» WHAT THE EXERCISE ASKS
Entries below include pictures. Output exactly the lines from the one with "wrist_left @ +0" down to the one with "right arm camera", both ends included, and leave the pictures out.

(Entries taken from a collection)
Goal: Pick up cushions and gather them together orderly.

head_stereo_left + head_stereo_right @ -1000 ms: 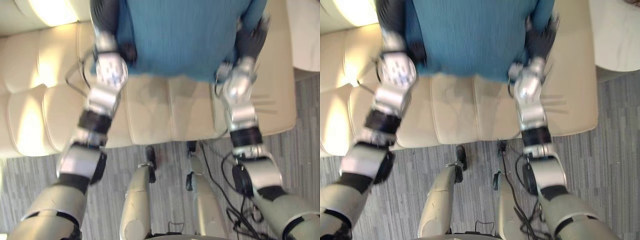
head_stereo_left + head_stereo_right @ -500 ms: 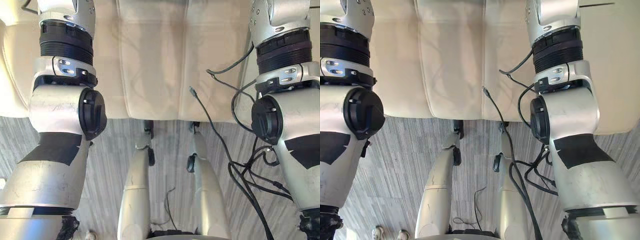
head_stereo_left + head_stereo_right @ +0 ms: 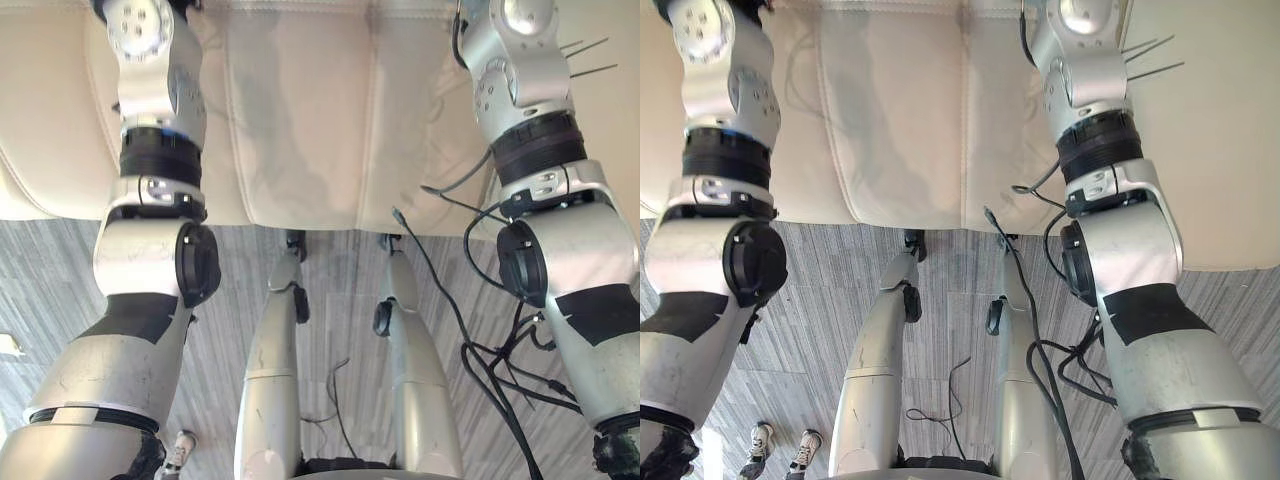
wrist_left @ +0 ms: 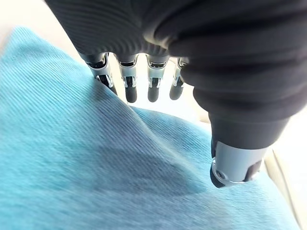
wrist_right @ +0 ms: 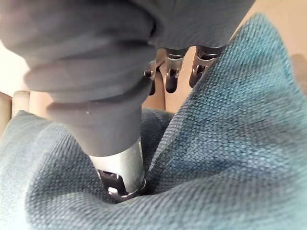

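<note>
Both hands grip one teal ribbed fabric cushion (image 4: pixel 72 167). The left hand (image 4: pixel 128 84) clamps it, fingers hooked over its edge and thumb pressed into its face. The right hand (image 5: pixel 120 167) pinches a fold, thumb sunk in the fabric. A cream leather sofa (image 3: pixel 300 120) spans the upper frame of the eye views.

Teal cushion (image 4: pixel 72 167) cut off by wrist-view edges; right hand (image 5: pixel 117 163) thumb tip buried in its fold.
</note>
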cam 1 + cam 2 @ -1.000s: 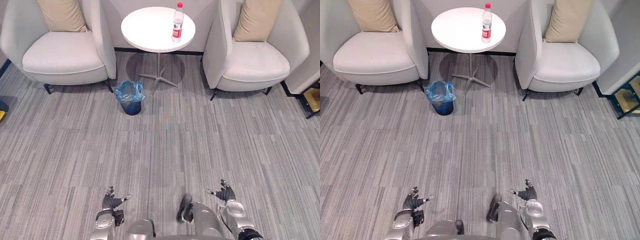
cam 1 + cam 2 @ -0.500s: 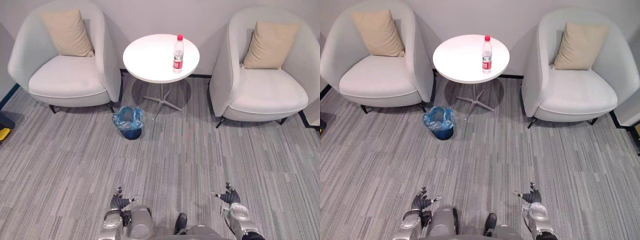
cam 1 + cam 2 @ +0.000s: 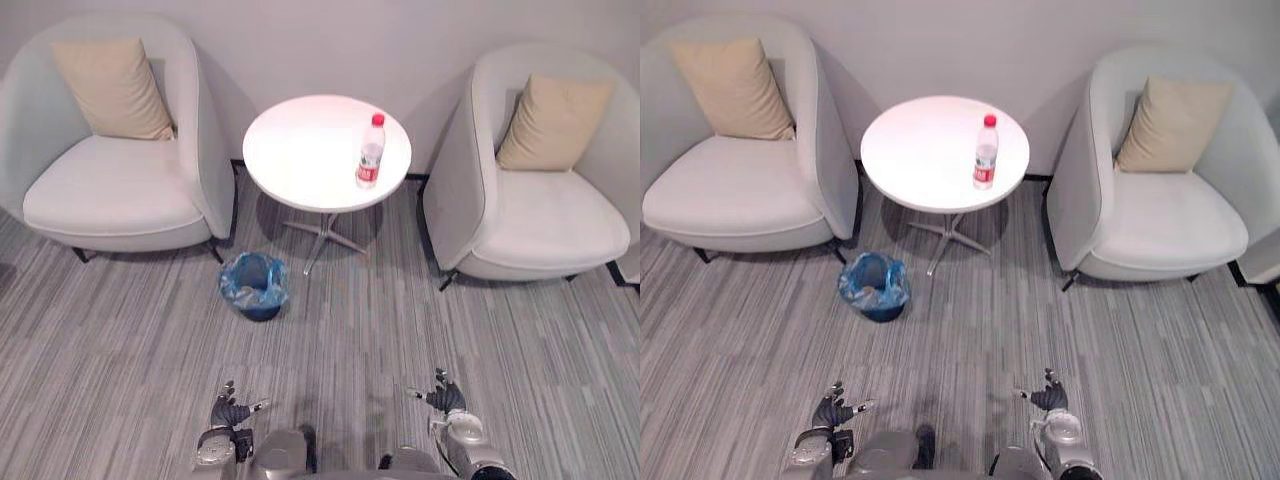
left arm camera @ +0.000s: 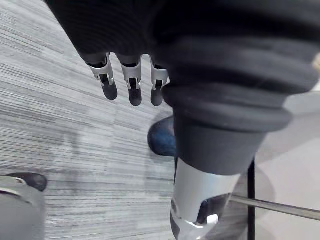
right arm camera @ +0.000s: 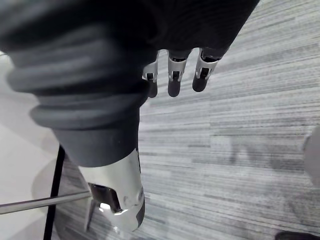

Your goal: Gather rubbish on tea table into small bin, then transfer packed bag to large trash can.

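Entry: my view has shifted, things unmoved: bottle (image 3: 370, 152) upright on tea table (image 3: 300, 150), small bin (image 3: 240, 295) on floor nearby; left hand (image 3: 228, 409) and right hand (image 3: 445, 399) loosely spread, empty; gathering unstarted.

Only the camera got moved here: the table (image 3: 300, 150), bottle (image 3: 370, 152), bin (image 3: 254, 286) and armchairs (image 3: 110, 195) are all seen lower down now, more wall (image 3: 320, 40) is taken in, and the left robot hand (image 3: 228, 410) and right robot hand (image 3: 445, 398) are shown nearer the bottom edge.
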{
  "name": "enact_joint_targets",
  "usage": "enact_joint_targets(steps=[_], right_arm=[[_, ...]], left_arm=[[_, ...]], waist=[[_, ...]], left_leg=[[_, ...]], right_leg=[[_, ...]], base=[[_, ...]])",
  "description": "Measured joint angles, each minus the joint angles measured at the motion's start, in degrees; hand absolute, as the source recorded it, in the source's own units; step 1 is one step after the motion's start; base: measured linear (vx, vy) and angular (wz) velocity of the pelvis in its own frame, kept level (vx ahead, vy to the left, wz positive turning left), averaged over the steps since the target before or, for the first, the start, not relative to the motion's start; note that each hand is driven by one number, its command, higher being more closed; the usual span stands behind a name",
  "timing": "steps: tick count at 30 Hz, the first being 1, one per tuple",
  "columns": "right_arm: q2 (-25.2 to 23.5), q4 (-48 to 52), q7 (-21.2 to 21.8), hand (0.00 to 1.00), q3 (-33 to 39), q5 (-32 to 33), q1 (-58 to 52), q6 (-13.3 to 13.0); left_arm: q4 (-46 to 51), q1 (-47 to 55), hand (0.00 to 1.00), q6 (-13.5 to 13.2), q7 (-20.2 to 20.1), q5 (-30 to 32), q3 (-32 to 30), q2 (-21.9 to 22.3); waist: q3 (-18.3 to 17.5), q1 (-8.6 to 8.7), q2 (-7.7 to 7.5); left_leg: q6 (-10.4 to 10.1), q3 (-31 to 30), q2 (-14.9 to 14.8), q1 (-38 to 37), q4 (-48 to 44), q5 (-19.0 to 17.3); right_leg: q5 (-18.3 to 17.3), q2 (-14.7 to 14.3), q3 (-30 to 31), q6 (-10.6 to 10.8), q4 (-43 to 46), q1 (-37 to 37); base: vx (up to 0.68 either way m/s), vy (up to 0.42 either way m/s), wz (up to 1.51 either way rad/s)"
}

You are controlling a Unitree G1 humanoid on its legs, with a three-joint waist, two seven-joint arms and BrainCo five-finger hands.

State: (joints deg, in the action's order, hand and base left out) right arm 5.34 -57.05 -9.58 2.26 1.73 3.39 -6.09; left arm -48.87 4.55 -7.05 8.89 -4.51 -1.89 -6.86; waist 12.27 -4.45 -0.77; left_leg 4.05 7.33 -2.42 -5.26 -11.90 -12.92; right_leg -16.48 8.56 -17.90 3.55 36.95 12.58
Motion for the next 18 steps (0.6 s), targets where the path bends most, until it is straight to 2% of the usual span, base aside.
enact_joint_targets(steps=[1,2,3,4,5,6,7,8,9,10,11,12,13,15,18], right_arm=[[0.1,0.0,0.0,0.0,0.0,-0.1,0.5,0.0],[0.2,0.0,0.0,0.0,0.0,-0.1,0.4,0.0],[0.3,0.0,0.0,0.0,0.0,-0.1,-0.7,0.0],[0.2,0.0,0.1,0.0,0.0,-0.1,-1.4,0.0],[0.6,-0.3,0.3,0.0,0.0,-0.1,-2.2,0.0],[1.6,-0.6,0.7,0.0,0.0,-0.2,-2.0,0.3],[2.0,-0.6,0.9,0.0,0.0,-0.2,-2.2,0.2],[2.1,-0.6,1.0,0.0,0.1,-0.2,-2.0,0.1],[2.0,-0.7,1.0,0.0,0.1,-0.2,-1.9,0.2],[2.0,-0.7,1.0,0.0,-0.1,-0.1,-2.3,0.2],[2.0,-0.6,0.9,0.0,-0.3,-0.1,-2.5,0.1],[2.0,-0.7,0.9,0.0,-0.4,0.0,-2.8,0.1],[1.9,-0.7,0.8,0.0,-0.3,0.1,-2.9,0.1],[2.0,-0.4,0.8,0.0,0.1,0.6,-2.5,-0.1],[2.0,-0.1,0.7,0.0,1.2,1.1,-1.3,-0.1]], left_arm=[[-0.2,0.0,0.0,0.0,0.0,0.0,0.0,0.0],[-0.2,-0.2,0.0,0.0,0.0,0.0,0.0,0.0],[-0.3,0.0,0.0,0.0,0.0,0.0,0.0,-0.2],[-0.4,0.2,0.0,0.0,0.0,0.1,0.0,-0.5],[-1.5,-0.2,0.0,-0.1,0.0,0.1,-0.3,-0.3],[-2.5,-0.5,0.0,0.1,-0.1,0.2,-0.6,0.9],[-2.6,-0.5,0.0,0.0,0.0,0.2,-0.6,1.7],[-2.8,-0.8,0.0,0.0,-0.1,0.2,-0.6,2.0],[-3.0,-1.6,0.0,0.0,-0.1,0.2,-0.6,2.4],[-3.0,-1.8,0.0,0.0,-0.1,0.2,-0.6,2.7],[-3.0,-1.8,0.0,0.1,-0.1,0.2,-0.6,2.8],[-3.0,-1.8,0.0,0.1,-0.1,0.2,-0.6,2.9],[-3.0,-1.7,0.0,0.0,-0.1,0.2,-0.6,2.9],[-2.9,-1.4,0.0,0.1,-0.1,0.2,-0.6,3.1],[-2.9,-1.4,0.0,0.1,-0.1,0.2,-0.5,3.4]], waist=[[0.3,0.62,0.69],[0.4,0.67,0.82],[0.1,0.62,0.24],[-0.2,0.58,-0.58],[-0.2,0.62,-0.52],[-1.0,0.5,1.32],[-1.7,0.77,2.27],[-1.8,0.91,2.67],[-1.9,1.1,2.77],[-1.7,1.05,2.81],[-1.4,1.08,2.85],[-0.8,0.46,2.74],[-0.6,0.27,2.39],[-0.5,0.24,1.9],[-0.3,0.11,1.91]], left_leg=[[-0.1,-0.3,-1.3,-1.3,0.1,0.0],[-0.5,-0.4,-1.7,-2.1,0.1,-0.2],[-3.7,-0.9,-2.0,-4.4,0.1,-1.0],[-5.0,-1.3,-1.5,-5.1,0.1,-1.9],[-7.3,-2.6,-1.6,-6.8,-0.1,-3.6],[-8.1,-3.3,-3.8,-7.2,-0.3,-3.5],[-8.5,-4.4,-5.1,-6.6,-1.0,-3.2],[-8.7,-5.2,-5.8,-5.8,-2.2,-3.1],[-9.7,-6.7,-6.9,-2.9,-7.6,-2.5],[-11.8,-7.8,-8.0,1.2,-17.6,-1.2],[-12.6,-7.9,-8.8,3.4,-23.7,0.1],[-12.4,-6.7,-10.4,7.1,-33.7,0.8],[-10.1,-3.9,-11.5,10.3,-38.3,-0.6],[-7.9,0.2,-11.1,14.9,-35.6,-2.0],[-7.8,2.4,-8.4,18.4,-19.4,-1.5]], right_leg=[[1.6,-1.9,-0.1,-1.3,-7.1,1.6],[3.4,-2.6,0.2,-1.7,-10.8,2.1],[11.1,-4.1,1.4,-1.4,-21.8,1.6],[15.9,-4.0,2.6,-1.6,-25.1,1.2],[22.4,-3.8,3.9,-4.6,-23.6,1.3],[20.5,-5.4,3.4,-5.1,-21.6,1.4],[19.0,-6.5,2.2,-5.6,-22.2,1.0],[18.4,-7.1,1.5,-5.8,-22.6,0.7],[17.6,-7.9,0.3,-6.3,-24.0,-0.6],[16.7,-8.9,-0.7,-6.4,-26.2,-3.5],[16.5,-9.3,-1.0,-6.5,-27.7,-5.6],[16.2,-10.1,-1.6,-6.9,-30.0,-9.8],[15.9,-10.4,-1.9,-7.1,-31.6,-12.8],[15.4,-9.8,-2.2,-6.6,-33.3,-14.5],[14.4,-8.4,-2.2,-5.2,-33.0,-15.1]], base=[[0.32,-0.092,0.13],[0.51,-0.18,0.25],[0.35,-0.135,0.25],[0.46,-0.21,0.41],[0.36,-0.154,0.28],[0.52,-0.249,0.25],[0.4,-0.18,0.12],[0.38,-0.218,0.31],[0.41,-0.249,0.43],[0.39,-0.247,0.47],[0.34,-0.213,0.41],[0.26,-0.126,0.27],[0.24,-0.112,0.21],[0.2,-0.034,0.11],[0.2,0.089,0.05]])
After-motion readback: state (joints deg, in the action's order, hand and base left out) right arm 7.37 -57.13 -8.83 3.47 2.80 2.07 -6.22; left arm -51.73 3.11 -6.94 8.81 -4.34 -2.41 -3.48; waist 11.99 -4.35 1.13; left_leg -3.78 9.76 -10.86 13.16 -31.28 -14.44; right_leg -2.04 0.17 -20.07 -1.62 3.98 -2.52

» TASK ANSWER
wrist_left @ +0 ms: 
wrist_right @ +0 ms: 

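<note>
Both hands grip one teal ribbed fabric cushion (image 4: pixel 72 167). The left hand (image 4: pixel 128 84) clamps it, fingers hooked over its edge and thumb pressed into its face. The right hand (image 5: pixel 120 167) pinches a fold, thumb sunk in the fabric. A cream leather sofa (image 3: pixel 300 120) spans the upper frame of the eye views.

Teal cushion (image 4: pixel 72 167) cut off by wrist-view edges; right hand (image 5: pixel 117 163) thumb tip buried in its fold.
</note>
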cam 1 + cam 2 @ -1.000s: 
cam 1 + cam 2 @ -0.500s: 
cam 1 + cam 2 @ +0.000s: 
left arm camera @ +0.000s: 
right arm camera @ +0.000s: 

The exercise requires no further work.